Литмир - Электронная Библиотека

Он был уверен: случись ему вдруг распластаться на рельсах метро под колесами смертоносного состава– толпа на платформе лишь всколыхнулась бы на несколько минут. Ровно настолько, сколько потребовалось сноровистым рабочим, чтобы убрать растерзанное тело с ее глаз, и снова увлеченно уткнется в свое неизменное чтиво. В ту пору – кстати – это мог быть и Борхес, и Кастанеда. Тогда он впервые почувствовал себя мелкой частицей чего-то малозначительного, недостойного даже внимания людей. Чего-то, что гонит ветер по серому, асфальту московских улиц. Однако ж, с Москвой все было намного серьезнее и страшнее – ее он любил. Безумно, безоглядно. И это была настоящая неразделенная любовь со всеми полагающимися муками – страстью, ревностью, желанием владеть безраздельно, жгучим стремлением сломить, поставить на колени и одновременно вознести до небес. Эта рана не заживала никогда.

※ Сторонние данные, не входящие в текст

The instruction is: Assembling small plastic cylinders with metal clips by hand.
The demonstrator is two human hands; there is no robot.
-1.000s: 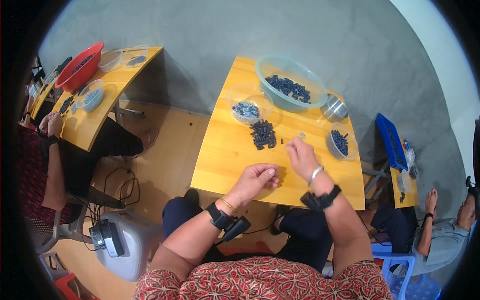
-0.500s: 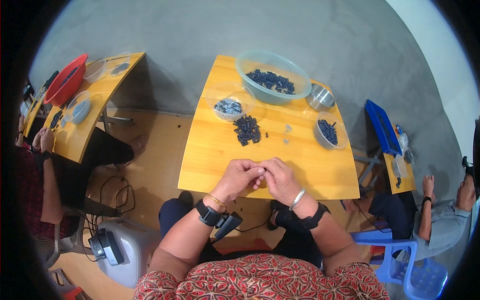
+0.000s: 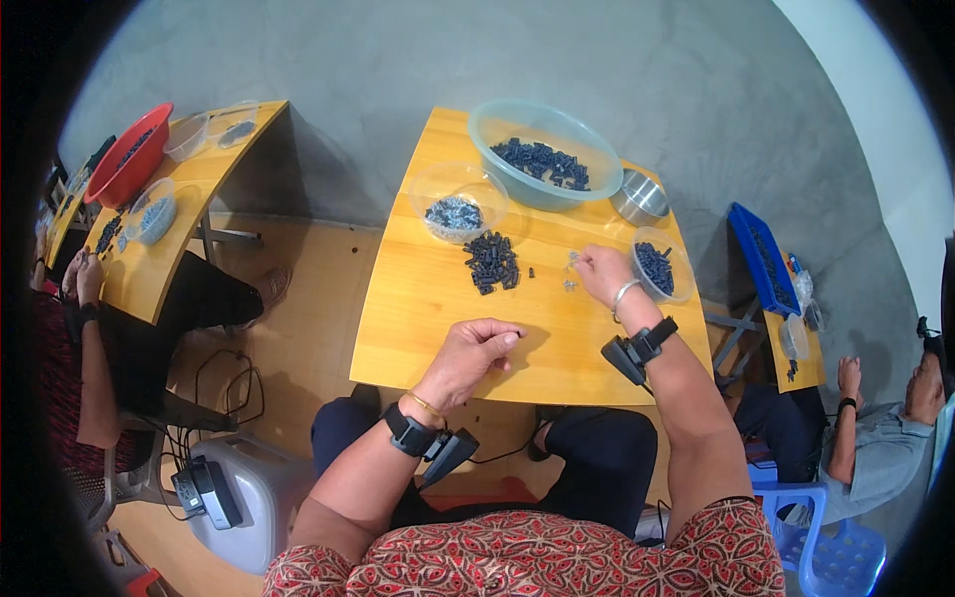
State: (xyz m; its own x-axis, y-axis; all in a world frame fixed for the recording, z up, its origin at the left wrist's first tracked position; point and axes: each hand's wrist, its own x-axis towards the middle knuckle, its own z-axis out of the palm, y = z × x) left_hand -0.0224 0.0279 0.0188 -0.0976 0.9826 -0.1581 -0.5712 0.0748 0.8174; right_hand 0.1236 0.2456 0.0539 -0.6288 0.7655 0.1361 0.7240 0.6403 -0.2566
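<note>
Above the near edge of the table, my left hand [image 3: 466, 360] is closed in a pinch, with a small black piece [image 3: 521, 333] just showing at the thumb and fingertip. My right hand [image 3: 603, 276] reaches further out, its fingertips together over small shiny clear or silvery bits [image 3: 569, 286]. Whatever lies between those fingertips is too small to make out. Beside my right hand stands a clear tub of black pieces [image 3: 655, 269]. A loose heap of short black pieces [image 3: 491, 263] lies left of centre, one single piece [image 3: 531, 273] apart from it.
At the back stand a large pale-green basin [image 3: 545, 154] of black pieces, a clear bowl [image 3: 458, 204] of shiny bits and a round metal tin [image 3: 640, 197]. Co-workers sit left and right, at tables with a red basin [image 3: 129, 159] and a blue tray [image 3: 761, 257].
My hands were together above the near edge. The right hand has moved away, forward and right, to the shiny bits; the left has stayed nearly in place, still pinching.
</note>
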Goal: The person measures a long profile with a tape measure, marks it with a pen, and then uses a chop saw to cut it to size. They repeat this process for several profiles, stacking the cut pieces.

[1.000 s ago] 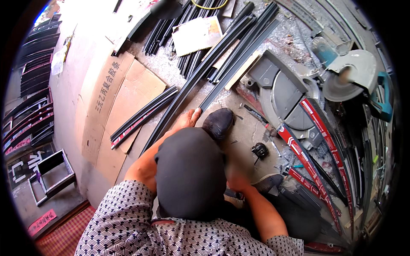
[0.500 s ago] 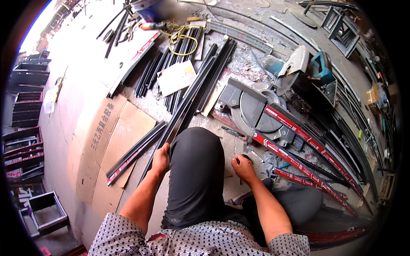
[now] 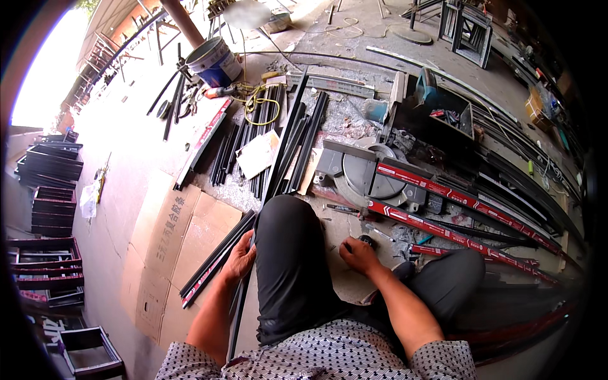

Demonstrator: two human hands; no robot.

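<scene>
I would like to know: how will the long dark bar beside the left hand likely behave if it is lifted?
The long dark bar is probably fairly stiff, as it looks nearly straight. Being slim and long, it may swing at the far end if the left hand lifts it alone. Its smooth-looking surface could be slightly slippery.

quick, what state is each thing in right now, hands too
Left hand: partly open, at the long dark bar; grip unclear
Long dark bar: slanting
Right hand: fingers curled; contents hidden
Tape measure: partly hidden by the right hand
Saw: head raised off its base
Bucket: upright, open top
Cardboard: unfolded, flat on the floor
Yellow cord: loosely looped
</scene>
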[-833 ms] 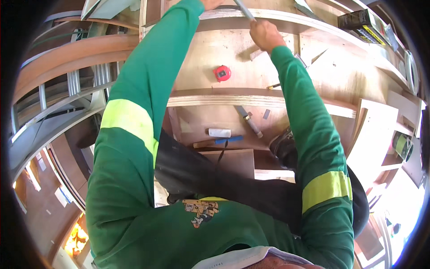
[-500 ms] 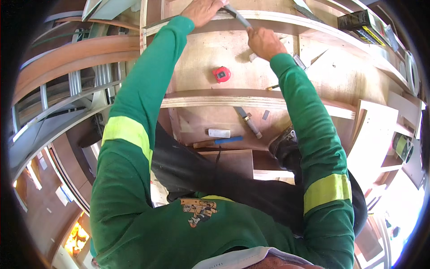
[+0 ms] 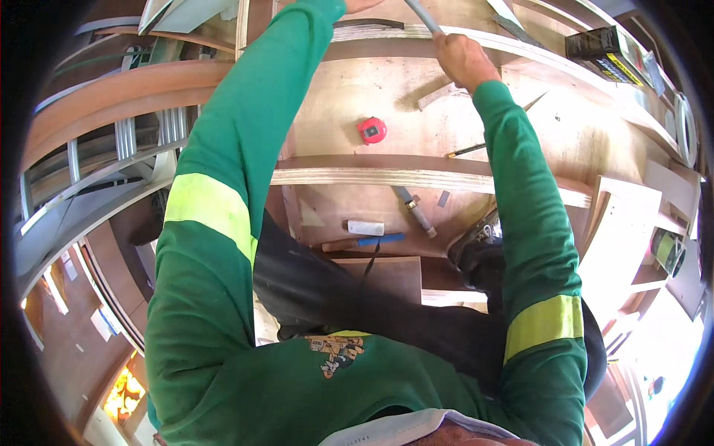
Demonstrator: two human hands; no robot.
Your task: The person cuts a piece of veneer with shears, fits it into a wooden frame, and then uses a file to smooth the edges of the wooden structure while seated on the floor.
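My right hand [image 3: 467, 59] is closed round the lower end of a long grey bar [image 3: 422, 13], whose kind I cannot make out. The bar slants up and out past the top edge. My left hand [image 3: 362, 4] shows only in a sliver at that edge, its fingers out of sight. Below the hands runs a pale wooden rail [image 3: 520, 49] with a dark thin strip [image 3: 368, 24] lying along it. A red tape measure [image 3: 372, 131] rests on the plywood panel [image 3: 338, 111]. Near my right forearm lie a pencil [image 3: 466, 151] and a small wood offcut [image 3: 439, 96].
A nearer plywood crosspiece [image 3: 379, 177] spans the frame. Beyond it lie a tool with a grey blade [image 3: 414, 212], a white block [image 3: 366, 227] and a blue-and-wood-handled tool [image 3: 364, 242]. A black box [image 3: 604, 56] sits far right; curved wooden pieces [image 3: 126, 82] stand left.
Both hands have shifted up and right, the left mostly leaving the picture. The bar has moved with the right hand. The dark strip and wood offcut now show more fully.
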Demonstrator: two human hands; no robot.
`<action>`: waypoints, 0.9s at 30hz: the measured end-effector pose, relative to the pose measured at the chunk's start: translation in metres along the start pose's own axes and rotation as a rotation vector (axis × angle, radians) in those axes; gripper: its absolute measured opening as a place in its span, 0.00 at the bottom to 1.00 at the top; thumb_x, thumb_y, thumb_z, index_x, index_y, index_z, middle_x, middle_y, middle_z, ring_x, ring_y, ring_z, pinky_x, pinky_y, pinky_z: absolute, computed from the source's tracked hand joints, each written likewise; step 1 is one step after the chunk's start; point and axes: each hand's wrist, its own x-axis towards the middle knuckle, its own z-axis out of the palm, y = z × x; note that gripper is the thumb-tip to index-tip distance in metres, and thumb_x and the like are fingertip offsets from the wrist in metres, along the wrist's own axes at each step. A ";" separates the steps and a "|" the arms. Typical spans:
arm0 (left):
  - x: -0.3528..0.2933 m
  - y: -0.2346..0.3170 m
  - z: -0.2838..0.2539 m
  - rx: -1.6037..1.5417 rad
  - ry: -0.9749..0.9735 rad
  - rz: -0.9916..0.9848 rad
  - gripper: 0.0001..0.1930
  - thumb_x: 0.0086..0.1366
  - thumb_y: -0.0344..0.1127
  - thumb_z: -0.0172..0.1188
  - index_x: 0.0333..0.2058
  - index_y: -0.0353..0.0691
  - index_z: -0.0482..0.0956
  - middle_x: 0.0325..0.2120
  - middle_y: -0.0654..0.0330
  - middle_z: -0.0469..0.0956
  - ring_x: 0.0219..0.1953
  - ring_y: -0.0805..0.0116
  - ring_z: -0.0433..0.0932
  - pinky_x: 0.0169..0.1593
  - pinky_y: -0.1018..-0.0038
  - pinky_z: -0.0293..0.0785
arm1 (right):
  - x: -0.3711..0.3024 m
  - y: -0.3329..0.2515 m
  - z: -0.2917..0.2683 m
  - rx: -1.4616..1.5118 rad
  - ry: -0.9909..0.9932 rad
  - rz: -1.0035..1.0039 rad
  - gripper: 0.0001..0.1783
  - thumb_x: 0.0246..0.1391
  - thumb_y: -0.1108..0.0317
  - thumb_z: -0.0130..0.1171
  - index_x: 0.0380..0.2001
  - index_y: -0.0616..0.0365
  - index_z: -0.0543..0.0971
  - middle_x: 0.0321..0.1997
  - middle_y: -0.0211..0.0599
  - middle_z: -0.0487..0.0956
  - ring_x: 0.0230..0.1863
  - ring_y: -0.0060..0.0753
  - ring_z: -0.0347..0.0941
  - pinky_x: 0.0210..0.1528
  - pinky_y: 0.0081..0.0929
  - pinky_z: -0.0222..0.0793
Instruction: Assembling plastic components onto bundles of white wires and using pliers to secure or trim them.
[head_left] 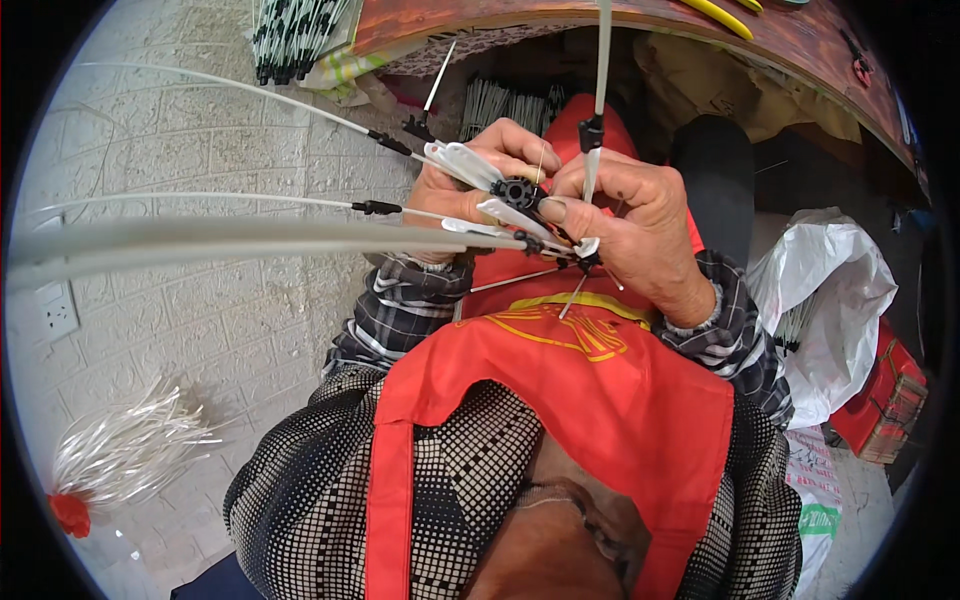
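Apron (650, 400): bright red fabric, with a broad strap (390, 500) in matching red reaching the lower edge of the frame. A yellow line emblem (590, 342) is printed near the centre, beside a curved yellow band (610, 301). Upper garment (300, 490): loose, black and cream, patterned in small squares of varying size. Plaid sleeves (405, 300) in black, grey and white end at the wrists of the left hand (440, 195) and right hand (645, 220). Trouser leg (712, 185), upper right: plain, black.
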 end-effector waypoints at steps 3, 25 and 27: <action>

Здесь было легче – степь не вызывала в нем ничего, кроме тупой тяжелой тоски.

Итак, это был заброшенный монастырь.

Графу Орлову пришлось объяснять все еще раз, пока не понял Мага: монастырь, причем женский, существовал на этом месте до революции. Впрочем, тогда это были отнюдь не развалины, вокруг, вдалеке рассыпались богатые казачьи станицы – монахини ни в чем не знали нужды. Правда, и сами трудились не покладая рук, во многих домах по сей день берегут удивительной красоты кружевные монастырские скатерти, салфетки, покрывала, искусно вышитые шелком занавески и сорочки, крохотные сумочки, кисеты для табака и целые картины-панно из бисера – все творения рук монашеских.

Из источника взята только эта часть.